I’m also comfortable saying that as a general principle over our lifetime, we should give more weight in our big decisions to our self-understanding than to the more abstract question of the needs of other people. I say this with caution, frankly groping for the best words, for the danger of hardening our hearts to others’ needs in the interest of doing our own thing is always there. God expects us to be continually pliable, and willing to go beyond our boundaries for the sake of helping others.

But I say what I say for the sake of stewardship.

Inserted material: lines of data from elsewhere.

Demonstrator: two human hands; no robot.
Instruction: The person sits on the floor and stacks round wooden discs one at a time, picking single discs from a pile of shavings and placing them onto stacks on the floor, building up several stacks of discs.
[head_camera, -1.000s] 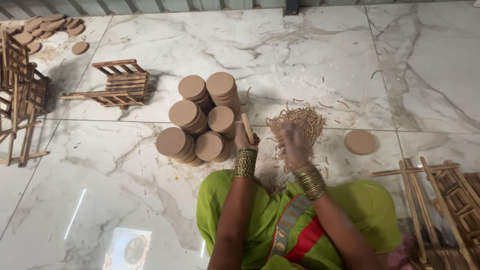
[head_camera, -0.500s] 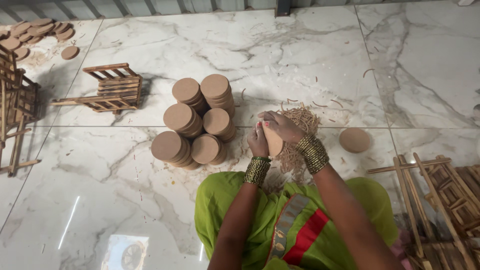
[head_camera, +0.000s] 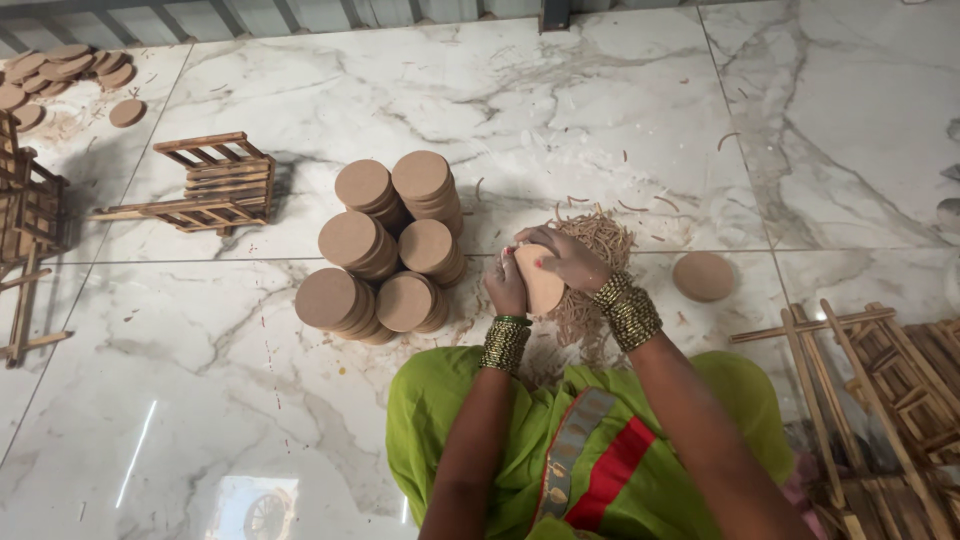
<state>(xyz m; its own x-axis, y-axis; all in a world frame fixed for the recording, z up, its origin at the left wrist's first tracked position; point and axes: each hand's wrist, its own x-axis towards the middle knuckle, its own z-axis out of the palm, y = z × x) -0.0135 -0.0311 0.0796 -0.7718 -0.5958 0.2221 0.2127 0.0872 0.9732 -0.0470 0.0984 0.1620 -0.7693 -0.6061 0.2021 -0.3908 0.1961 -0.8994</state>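
Observation:
My left hand (head_camera: 506, 287) and my right hand (head_camera: 568, 258) both grip a round brown wooden disc (head_camera: 541, 283), held on edge just above the marble floor. Right behind my hands lies a heap of thin wooden sticks (head_camera: 598, 262). To the left of my hands stand several stacks of the same brown discs (head_camera: 385, 245). One loose disc (head_camera: 703, 276) lies flat on the floor to the right. Bangles circle both wrists, and my green garment fills the bottom of the view.
A small wooden slatted frame (head_camera: 213, 183) lies at the left. More wooden frames (head_camera: 26, 235) stand at the far left edge and another pile of frames (head_camera: 893, 375) at the lower right. Loose discs (head_camera: 60, 76) are scattered at the top left corner.
One second ago my left hand held a small stick and my right hand was in the stick heap. Both hands have since come together around a disc.

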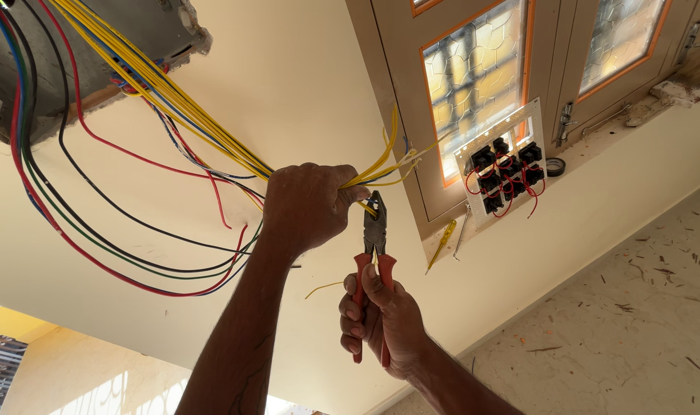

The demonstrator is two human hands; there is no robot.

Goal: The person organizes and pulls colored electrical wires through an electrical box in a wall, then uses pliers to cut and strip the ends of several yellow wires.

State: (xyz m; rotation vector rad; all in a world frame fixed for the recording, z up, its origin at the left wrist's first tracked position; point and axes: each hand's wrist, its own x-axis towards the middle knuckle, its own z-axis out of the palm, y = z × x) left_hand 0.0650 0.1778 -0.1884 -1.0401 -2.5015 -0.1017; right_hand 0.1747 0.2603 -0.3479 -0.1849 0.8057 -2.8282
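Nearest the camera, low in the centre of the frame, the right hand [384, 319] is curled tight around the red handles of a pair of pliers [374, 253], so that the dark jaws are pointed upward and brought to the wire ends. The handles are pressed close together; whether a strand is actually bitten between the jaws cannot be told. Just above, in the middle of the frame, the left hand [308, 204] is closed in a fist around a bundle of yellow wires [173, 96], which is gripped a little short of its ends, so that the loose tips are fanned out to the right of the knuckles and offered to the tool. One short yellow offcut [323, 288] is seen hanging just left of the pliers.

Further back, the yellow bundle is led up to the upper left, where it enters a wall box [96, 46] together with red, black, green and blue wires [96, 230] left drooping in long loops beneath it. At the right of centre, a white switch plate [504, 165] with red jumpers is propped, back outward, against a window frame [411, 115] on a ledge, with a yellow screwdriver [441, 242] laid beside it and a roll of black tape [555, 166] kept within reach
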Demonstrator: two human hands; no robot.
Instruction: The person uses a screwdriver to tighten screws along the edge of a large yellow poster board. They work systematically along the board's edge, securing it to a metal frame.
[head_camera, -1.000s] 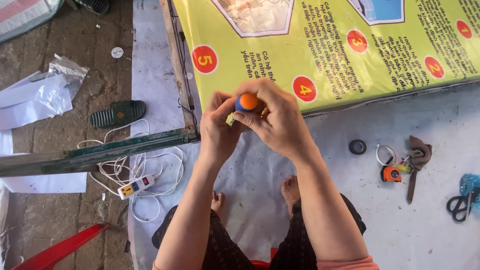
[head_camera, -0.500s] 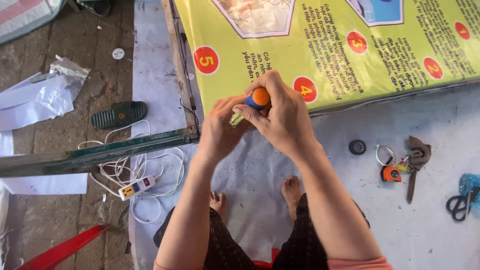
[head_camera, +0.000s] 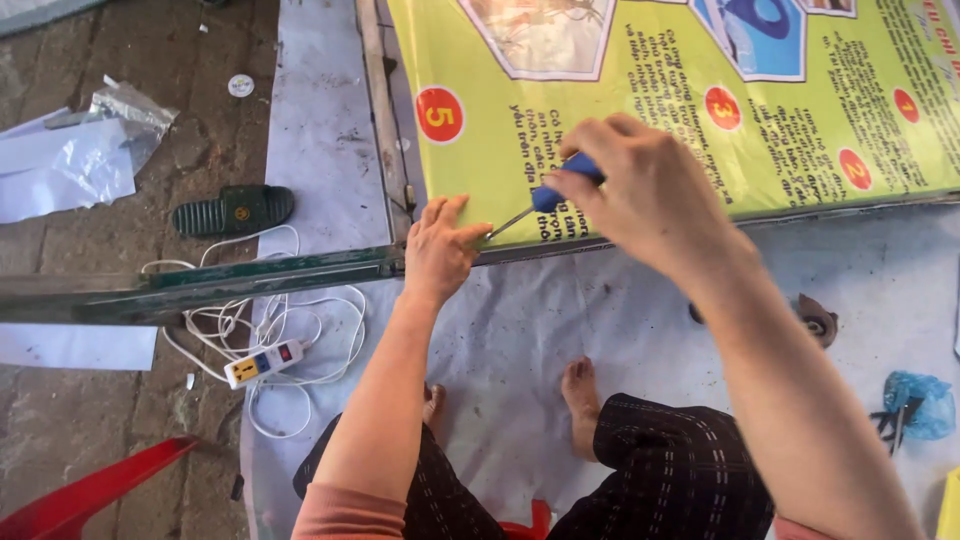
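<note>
Right hand (head_camera: 655, 190) wrapped tight around the blue plastic handle of a slim metal-shafted screwdriver (head_camera: 545, 200), shaft slanting down and left, tip lost against the fingers (head_camera: 470, 232) of the left hand (head_camera: 440, 250). Left hand loosely open, gripping nothing, fingertips pressed to the lower edge of a large yellow-green printed poster board (head_camera: 660, 90) with red numbered circles, right where the screwdriver tip meets it. Just left of that hand, a long dark green metal bar (head_camera: 200, 288) running off toward the frame edge; above it, a pale wooden slat (head_camera: 382, 110) along the board's left side. Under both hands and below them, a pale grey plastic sheet (head_camera: 560, 320) spread on the floor, with two bare feet and dark patterned trousers visible beneath the forearms. Lower left of the left hand, a white power strip (head_camera: 265, 362) with its coiled white cord (head_camera: 215, 320). Farther left, a dark green rubber slipper (head_camera: 232, 210) on the stone floor and crumpled clear plastic wrapping (head_camera: 130, 110). Lower right of the right hand, a small blue plastic bag (head_camera: 915, 405) and a brownish round object (head_camera: 818, 318), too hidden by the arm to identify. A red plastic chair leg (head_camera: 90, 490) at bottom left.
</note>
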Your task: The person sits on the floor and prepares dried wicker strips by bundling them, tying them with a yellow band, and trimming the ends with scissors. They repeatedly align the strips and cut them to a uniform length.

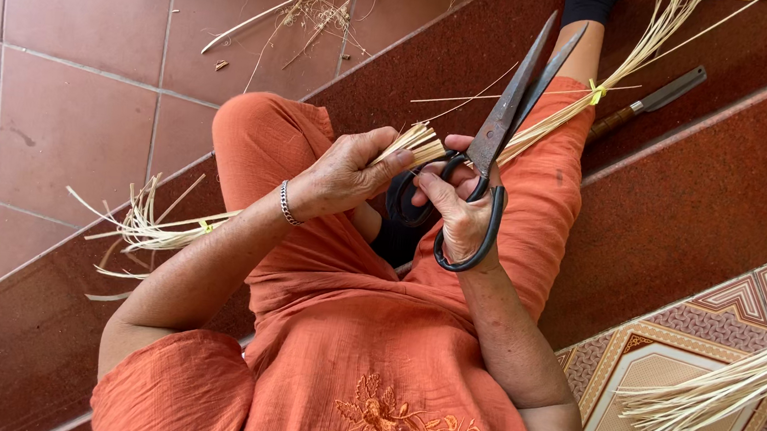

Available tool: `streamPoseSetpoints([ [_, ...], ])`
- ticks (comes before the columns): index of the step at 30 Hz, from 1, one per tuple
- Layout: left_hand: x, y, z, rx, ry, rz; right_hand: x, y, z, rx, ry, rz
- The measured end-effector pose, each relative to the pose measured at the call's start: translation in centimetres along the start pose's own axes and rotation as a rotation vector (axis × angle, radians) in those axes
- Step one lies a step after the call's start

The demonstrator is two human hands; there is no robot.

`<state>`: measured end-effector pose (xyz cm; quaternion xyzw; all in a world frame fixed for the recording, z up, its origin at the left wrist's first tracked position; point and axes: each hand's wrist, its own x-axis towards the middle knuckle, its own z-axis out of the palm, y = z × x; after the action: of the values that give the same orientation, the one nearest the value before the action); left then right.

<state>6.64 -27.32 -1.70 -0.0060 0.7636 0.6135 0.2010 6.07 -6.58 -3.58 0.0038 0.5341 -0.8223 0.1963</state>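
Head view: left hand [343, 173] pinches straw bundle [539, 127]; right hand [459, 215] holds scissors [492, 142].

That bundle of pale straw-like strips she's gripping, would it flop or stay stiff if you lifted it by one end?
Probably springy rather than limp: beyond the left hand the bundle of strips runs nearly straight. It looks light, being thin and dry. The yellow tie likely keeps it together, though the free ends fan out and may snag.
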Motion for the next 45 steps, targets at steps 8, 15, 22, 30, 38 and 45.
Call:
streamPoseSetpoints([
  [8,-0.4,1.0,-1.0,-0.201,-0.063,0.081,0.0,-0.4,0.8,0.080,0.000,-0.050],
  [15,-0.6,1.2,-0.5,-0.064,-0.028,0.111,0.9,-1.3,1.0,-0.016,0.007,-0.089],
  [22,-0.1,0.9,-1.2,-0.008,0.026,0.131,0.9,-0.4,0.9,-0.068,0.002,-0.093],
  [30,0.1,1.0,-1.5,-0.003,0.012,0.111,1.0,-0.6,1.3,-0.061,-0.044,-0.140],
  [38,-0.2,1.1,-1.8,-0.054,-0.030,0.107,0.7,-0.5,1.7,-0.111,-0.037,-0.114],
  [45,-0.1,0.4,-1.9,-0.166,-0.051,0.090,1.8,-1.6,0.5,-0.088,-0.108,-0.189],
])
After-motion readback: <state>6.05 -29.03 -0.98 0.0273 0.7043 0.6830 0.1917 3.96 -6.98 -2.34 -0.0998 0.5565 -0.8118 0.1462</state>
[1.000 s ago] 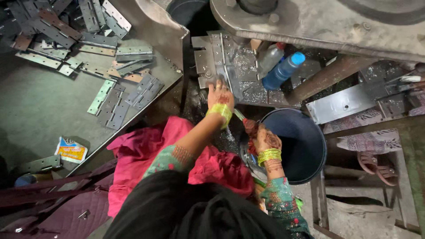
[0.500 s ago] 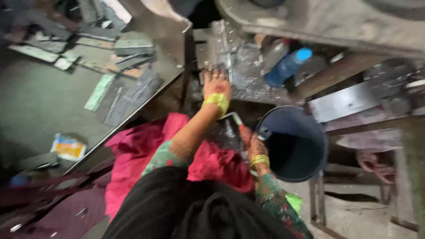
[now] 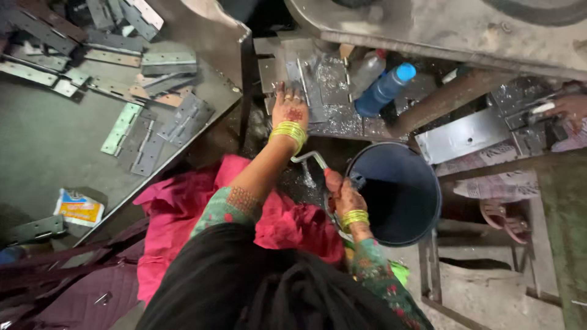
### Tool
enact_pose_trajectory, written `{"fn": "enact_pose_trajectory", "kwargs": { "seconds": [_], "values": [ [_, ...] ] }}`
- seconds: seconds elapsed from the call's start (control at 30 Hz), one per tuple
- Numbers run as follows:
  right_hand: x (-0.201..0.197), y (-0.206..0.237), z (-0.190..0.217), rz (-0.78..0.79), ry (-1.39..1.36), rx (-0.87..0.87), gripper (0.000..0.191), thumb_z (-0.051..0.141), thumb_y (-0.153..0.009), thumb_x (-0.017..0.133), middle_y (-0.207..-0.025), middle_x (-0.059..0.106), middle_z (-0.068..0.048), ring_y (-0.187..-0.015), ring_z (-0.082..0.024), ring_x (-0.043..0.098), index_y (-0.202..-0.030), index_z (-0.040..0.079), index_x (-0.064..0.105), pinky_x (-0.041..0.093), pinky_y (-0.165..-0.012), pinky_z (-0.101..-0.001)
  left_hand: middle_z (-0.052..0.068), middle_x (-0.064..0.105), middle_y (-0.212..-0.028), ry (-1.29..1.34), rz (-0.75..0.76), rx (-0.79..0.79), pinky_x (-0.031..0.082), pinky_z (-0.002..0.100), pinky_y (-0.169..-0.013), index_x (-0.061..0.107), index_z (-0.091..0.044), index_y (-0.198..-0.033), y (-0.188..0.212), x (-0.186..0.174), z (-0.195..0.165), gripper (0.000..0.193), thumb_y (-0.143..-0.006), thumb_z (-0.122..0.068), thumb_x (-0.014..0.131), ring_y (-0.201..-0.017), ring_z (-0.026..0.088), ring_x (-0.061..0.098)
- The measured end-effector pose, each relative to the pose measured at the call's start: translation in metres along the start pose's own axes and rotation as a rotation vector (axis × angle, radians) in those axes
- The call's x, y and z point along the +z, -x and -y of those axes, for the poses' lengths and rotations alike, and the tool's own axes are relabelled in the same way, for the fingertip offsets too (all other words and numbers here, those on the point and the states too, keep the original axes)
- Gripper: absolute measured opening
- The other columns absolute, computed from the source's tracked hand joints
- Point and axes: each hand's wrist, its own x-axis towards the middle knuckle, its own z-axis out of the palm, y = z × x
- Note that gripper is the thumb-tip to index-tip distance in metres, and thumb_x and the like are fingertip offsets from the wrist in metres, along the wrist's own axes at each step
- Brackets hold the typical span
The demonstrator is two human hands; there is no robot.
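My left hand (image 3: pixel 289 108), with yellow bangles at the wrist, lies flat with fingers spread on a pile of metal plates (image 3: pixel 318 85) dusted with shiny shavings. Lower down, my right hand (image 3: pixel 343 194) grips a thin bent metal rod (image 3: pixel 310 157) at the rim of a dark blue bucket (image 3: pixel 422 177). Shavings glitter just below the rod. A pink cloth (image 3: pixel 183 214) covers my lap under both arms.
Grey metal hinges (image 3: pixel 143 131) lie scattered on the green-grey table at the left, near a small yellow-and-white packet (image 3: pixel 78 208). A blue-capped bottle (image 3: pixel 384 90) lies beside the plates. Another person's hand (image 3: pixel 572 107) and sandalled foot (image 3: pixel 504 217) show at the right.
My left hand has stayed on the plates. My right hand with the rod has shifted slightly at the bucket's rim. The camera has steadied after a blur.
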Motion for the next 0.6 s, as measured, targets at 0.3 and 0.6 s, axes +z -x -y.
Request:
{"fn": "enact_pose_trajectory", "kwargs": {
  "seconds": [0.3,0.6],
  "values": [
    [0.006,-0.006,0.013,0.069,-0.347,0.272,0.037,0.042,-0.104,0.05,-0.105,0.074,-0.022,-0.099,-0.043,0.069,-0.119,0.012,0.066,0.052,-0.084,-0.054,0.014,0.057,-0.142,-0.146,-0.153,0.042,0.014,0.053,-0.123,0.07,-0.001,-0.124,0.006,0.004,0.003,0.049,-0.088,-0.018,0.042,-0.137,0.029,0.046],
    [-0.024,0.0,0.013,0.032,-0.027,0.062,0.033,0.032,-0.094,0.055,-0.104,0.072,-0.026,-0.098,-0.046,0.069,-0.117,0.008,0.059,0.053,-0.083,-0.0574,0.011,0.052,-0.151,0.046,-0.016,-0.108,0.014,0.056,-0.119,0.064,-0.003,-0.135,-0.036,0.013,0.013,0.051,-0.093,-0.019,0.04,-0.145,0.031,0.039]
  ]
}}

For what we can know about ourselves--our specific talents and potential, personality traits and physical capabilities--though always a provisional understanding, is still the most clear and certain knowledge we have this side of eternity on which to base our important choices. And there is an abundance of Scriptural teaching telling us to take this information seriously, as a vital indication of how God wants us to spend our time.

We must also recognize in all humility that what we can understand by looking outward is extremely limited. Our minds are simply too small to comprehend more than a minute portion of all that God is doing in the world, or of the opportunities for service that exist. Even when it comes to judging the results of our own work, we can see only the faintest tip of the iceberg. We simply cannot see enough of the total picture merely by looking outward to judge objectively how and where we will be most effective for Christ. Our self-understanding will give us the most important clue. 

How It Applies

I don’t pretend to know God’s will for Chris. He may gain new insights that throw fresh light on his career direction. Yet if he continues to believe that he is best suited for acting, he should feel great freedom to make it his career, trusting that God will give him a significant ministry within that vocation. And he shouldn’t assume he is sacrificing a higher calling for a lower one by making this choice. He may be confident he is fulfilling the Lord’s highest calling for him if he bases his decision on how God has designed his life.

For each of us, the critical question is how God has gifted and inspired us personally. With a good understanding of how he has fashioned us, we will be in the best position to consider how to devote ourselves to the needs of a hurting world. Ultimately, our life will be of greatest benefit to others when we’re being the individual God has created us to be.